Return exactly those lines of the material below that fall between the line holding "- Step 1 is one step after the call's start" and the line holding "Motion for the", inclusive.

(Data below begins)

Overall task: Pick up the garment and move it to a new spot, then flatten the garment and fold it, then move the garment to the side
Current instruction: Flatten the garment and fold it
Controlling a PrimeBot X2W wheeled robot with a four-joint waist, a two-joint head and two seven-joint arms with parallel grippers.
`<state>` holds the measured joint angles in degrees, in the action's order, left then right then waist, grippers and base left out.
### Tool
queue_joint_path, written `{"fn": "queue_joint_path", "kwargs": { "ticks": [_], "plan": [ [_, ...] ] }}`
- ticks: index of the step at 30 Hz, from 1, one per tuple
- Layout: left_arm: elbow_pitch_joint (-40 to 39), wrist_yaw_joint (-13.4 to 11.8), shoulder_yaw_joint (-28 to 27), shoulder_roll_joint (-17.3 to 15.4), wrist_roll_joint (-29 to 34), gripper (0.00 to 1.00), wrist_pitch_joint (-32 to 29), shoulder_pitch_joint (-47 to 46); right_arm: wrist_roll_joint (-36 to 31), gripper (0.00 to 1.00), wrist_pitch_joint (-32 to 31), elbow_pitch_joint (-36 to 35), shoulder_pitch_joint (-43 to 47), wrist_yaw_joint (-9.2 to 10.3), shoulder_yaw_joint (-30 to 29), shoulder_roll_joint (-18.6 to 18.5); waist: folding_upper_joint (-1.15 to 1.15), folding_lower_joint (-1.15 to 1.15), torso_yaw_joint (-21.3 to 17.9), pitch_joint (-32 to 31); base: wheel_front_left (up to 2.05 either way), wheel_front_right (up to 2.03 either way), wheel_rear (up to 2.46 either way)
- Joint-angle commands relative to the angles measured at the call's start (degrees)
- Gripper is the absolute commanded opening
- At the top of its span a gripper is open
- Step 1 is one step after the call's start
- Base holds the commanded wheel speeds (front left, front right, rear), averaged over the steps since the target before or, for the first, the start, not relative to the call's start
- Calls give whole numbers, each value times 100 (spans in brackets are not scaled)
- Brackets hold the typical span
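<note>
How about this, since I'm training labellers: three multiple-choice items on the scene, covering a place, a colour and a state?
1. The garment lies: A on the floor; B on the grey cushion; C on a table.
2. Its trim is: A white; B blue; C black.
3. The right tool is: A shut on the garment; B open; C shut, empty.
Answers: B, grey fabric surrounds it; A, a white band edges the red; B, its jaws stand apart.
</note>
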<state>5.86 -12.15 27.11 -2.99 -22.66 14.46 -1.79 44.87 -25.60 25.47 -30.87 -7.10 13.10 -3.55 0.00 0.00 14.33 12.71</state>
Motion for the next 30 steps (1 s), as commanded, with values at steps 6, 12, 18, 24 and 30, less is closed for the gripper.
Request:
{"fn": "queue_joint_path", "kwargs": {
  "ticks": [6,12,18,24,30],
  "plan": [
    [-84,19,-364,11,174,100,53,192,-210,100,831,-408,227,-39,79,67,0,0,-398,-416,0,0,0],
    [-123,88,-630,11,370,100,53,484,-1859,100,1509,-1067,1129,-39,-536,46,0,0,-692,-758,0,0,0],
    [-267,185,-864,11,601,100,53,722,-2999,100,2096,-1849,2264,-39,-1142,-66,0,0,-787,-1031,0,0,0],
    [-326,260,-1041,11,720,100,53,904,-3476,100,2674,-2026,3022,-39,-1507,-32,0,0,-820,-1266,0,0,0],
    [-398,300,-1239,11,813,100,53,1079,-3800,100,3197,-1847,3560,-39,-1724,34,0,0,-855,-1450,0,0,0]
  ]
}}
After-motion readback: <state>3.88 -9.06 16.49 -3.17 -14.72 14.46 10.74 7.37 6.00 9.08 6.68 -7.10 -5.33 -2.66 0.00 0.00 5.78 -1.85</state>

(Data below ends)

Problem solution:
- Step 1 is one step after the call's start
- Base holds the commanded wheel speeds (front left, front right, rear), averaged over the steps since the target before or, for the first, the start, not relative to the call's start
- Calls give whole numbers, each value times 100 (spans in brackets are not scaled)
- Brackets hold the typical span
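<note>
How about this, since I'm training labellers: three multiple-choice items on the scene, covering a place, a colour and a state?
1. The garment lies: A on the floor; B on the grey cushion; C on a table.
2. Its trim is: A white; B blue; C black.
3. The right tool is: A shut on the garment; B open; C shut, empty.
Answers: B, grey fabric surrounds it; A, a white band edges the red; B, its jaws stand apart.
</note>
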<state>5.86 -12.15 27.11 -2.99 -22.66 14.46 -1.79 44.87 -25.60 25.47 -30.87 -7.10 13.10 -3.55 0.00 0.00 14.33 12.71</state>
Motion for the next 30 steps (1 s), as commanded, with values at steps 6, 12, 18, 24 and 30, less is closed for the gripper.

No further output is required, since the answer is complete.